■ **Work required**
Quote the data below in full, minus the images.

■ **Data below**
····················

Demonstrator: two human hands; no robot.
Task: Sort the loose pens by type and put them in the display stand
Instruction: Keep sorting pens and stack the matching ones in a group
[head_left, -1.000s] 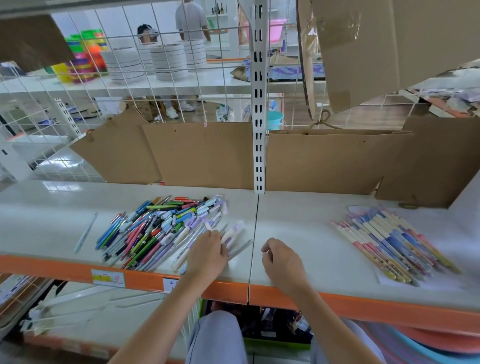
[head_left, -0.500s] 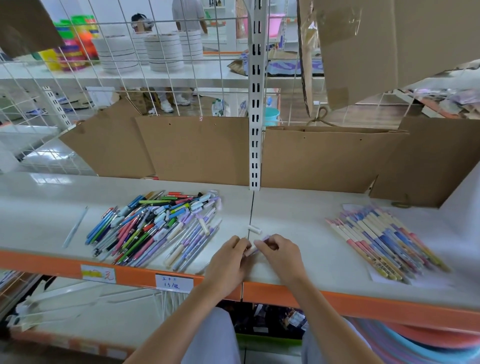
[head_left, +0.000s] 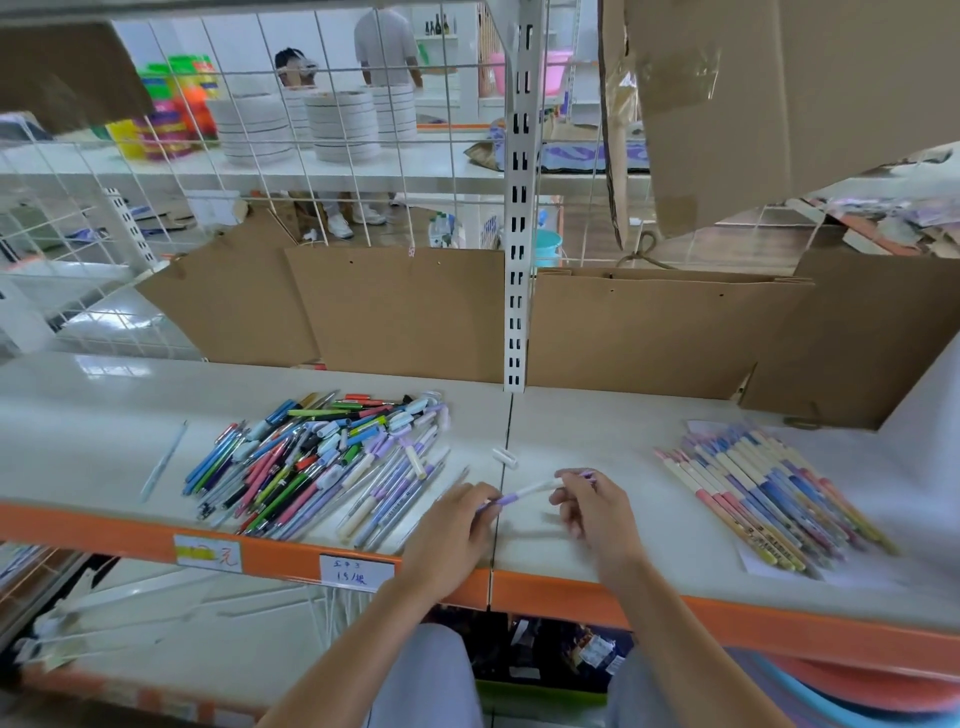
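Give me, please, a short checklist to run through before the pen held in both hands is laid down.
1. Pen held at both ends, left hand and right hand: ok.
2. Pen's type readable: cannot tell, blurred.
3. Loose white cap beside the shelf seam, unfitted: not ok.
4. Mixed pile sorted: not ok.
5. Sorted row on the right has bare shelf beside it: ok.
6. Display stand in view: not ok.

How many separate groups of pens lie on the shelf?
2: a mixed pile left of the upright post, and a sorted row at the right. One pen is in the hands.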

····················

■ **Reply**
Demonstrator: two human hands; no robot.
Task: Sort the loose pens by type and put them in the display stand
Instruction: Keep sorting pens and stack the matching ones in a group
[head_left, -1.000s] 
[head_left, -0.500s] 
[head_left, +0.000s] 
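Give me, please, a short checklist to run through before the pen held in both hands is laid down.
1. Pen held at both ends, left hand and right hand: ok.
2. Pen's type readable: cannot tell, blurred.
3. Loose white cap beside the shelf seam, unfitted: not ok.
4. Mixed pile sorted: not ok.
5. Sorted row on the right has bare shelf beside it: ok.
6. Display stand in view: not ok.

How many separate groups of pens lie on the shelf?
2: a mixed pile left of the upright post, and a sorted row at the right. One pen is in the hands.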

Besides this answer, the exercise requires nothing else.